Content starts
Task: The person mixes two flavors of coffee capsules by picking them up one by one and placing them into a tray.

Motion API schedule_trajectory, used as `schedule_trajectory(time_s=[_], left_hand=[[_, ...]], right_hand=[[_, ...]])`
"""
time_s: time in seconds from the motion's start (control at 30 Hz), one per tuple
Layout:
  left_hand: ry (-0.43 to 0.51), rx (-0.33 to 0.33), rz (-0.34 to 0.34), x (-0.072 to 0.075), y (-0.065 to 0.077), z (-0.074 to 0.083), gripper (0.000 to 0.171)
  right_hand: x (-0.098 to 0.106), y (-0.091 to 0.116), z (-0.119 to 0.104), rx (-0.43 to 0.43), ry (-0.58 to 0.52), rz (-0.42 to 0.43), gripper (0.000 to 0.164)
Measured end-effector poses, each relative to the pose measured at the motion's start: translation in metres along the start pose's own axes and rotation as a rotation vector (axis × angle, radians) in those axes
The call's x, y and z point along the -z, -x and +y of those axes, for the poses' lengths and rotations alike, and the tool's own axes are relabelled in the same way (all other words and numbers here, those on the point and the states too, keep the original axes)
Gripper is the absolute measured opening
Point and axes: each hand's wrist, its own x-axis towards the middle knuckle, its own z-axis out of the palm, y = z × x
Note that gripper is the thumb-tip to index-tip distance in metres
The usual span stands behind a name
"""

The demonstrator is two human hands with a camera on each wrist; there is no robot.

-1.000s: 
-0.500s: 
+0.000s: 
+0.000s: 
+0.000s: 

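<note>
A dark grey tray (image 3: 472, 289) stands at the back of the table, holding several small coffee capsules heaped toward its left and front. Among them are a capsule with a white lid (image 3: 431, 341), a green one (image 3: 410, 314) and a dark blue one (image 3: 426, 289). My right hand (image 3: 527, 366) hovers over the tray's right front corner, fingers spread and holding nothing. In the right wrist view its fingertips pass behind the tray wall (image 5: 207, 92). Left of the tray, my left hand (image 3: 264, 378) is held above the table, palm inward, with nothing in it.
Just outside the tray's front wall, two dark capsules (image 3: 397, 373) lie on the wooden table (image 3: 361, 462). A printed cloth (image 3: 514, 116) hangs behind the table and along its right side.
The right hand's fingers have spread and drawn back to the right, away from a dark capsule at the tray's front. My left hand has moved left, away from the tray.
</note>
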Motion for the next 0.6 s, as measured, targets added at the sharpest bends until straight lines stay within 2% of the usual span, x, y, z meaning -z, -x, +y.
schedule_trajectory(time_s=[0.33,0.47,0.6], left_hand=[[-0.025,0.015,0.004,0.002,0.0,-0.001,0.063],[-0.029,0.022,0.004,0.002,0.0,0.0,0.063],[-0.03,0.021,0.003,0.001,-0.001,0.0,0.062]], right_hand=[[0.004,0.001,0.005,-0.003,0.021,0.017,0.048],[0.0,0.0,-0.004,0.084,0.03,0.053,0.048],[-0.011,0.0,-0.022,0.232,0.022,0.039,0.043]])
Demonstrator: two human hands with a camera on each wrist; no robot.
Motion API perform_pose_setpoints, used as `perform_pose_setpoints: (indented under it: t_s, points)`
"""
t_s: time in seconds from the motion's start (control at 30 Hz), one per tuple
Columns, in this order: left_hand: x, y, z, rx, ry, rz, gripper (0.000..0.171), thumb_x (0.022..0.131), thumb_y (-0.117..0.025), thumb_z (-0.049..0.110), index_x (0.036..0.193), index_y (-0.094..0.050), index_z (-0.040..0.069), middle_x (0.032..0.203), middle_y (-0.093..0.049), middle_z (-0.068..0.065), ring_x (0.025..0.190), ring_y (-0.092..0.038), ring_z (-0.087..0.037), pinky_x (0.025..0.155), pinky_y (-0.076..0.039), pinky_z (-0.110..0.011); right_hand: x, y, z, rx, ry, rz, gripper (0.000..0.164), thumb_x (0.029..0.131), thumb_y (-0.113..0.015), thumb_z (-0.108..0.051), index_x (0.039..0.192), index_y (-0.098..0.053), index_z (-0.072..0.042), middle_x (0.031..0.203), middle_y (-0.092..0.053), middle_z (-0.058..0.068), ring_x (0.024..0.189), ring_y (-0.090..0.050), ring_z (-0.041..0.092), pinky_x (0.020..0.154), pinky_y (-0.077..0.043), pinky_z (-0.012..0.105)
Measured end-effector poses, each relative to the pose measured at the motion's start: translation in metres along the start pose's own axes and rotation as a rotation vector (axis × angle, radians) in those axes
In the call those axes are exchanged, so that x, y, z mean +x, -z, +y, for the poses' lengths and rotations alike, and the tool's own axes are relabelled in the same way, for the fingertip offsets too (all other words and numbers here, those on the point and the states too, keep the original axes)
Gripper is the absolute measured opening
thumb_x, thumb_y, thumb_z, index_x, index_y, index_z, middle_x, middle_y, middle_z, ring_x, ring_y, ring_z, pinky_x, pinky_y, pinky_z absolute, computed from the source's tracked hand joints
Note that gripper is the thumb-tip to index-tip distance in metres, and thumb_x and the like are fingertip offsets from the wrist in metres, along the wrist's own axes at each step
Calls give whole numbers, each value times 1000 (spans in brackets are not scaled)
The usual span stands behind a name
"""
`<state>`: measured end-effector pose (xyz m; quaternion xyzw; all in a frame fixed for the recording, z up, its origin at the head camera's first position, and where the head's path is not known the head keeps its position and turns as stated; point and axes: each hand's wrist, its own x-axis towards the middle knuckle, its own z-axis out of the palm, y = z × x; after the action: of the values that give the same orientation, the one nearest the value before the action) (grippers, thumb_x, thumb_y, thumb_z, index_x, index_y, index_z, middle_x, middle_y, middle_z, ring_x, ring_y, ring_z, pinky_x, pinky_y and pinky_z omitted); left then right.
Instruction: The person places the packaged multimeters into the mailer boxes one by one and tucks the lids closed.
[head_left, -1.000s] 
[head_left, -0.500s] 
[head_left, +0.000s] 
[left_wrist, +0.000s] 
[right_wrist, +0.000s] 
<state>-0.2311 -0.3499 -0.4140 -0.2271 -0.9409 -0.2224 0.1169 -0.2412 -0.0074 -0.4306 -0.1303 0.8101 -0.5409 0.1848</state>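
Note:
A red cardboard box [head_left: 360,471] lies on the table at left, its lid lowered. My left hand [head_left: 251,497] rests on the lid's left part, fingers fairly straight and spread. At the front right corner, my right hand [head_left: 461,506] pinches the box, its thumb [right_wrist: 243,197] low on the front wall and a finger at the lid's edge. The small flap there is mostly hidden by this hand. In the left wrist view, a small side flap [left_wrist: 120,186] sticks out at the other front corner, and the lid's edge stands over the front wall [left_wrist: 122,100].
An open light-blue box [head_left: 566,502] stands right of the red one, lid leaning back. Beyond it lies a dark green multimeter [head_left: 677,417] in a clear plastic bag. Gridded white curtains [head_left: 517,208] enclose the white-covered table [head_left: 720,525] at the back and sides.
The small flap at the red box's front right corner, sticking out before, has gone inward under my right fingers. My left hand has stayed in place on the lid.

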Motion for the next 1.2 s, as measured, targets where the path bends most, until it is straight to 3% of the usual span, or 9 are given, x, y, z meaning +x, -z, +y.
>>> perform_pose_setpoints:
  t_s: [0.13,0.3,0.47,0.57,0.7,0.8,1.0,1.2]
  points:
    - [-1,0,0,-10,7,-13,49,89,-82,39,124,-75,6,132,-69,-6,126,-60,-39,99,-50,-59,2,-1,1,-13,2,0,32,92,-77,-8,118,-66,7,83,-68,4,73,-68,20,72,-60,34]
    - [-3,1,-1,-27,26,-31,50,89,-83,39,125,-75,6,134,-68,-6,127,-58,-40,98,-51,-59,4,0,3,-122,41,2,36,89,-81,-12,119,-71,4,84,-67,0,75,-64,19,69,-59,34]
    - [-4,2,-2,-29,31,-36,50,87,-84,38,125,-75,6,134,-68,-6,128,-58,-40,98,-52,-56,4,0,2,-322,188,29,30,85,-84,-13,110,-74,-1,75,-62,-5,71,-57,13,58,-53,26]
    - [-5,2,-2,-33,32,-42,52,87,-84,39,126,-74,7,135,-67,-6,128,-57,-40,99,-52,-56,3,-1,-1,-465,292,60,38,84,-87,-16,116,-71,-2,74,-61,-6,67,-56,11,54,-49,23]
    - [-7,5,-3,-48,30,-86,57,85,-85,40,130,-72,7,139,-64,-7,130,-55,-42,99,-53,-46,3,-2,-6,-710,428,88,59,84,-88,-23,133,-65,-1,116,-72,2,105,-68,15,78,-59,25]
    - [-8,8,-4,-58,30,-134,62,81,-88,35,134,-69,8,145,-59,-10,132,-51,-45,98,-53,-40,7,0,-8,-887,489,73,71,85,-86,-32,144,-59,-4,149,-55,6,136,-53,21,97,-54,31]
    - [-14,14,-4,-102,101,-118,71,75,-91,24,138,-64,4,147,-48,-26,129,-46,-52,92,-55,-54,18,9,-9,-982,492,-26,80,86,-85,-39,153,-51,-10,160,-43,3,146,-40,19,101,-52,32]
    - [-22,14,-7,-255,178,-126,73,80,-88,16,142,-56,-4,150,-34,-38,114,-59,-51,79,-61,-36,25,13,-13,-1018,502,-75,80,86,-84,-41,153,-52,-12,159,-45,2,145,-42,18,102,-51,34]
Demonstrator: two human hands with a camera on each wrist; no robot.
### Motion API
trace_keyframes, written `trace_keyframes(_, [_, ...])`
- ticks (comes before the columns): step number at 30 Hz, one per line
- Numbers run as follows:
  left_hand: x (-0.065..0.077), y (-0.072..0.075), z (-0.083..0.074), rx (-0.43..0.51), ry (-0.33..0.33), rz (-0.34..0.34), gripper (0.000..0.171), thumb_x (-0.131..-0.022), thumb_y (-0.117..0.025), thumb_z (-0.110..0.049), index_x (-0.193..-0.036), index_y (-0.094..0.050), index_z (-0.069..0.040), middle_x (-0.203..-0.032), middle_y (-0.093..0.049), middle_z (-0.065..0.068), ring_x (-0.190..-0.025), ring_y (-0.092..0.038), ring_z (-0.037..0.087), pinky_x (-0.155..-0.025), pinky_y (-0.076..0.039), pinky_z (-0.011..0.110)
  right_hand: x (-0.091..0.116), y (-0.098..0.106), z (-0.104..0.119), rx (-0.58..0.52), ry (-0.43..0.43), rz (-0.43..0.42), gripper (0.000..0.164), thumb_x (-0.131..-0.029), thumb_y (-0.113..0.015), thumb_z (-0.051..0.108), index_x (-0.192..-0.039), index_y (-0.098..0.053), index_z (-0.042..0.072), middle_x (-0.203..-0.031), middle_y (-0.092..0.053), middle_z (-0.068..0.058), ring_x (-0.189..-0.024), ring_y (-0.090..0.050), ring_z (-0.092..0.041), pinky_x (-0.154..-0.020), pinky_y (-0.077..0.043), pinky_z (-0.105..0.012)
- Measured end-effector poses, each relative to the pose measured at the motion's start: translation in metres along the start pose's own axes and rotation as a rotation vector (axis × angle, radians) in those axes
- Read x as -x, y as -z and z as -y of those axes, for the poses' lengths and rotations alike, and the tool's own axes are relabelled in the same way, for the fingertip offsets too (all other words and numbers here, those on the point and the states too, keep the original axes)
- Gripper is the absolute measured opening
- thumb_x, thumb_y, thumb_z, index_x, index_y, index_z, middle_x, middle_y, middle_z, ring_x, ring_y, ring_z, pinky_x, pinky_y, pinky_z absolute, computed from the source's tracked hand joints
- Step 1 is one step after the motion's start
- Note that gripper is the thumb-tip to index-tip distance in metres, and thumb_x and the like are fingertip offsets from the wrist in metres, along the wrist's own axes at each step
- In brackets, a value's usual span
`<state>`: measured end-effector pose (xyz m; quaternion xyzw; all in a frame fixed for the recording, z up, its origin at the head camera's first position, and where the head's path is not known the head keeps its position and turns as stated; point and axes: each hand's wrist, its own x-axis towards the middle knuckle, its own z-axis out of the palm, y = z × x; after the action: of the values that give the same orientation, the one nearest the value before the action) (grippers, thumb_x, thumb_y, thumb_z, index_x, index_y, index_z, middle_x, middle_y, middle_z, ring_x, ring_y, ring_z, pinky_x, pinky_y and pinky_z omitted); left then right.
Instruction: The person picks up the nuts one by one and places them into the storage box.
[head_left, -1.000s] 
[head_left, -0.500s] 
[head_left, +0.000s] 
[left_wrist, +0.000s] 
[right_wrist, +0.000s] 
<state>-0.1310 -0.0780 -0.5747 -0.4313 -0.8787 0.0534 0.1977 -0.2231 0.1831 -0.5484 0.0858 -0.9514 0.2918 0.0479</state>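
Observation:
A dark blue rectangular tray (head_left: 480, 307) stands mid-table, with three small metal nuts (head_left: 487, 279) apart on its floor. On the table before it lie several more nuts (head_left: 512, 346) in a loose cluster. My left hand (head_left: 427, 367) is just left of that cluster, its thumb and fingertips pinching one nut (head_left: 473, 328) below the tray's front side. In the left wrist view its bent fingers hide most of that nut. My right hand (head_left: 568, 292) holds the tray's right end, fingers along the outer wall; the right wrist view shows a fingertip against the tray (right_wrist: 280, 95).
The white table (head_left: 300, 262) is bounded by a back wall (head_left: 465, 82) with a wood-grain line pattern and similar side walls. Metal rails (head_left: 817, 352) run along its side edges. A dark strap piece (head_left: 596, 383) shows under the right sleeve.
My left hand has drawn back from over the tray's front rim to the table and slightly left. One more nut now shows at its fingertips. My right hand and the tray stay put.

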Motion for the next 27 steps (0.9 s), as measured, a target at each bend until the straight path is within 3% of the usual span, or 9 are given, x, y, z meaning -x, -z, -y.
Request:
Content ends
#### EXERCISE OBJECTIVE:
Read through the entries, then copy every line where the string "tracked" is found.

#### ANSWER TO THIS TASK:
thumb_x, thumb_y, thumb_z, index_x, index_y, index_z, middle_x, middle_y, middle_z, ring_x, ring_y, ring_z, pinky_x, pinky_y, pinky_z absolute, computed from the source's tracked hand joints
- thumb_x, thumb_y, thumb_z, index_x, index_y, index_z, middle_x, middle_y, middle_z, ring_x, ring_y, ring_z, pinky_x, pinky_y, pinky_z absolute, computed from the source's tracked hand joints

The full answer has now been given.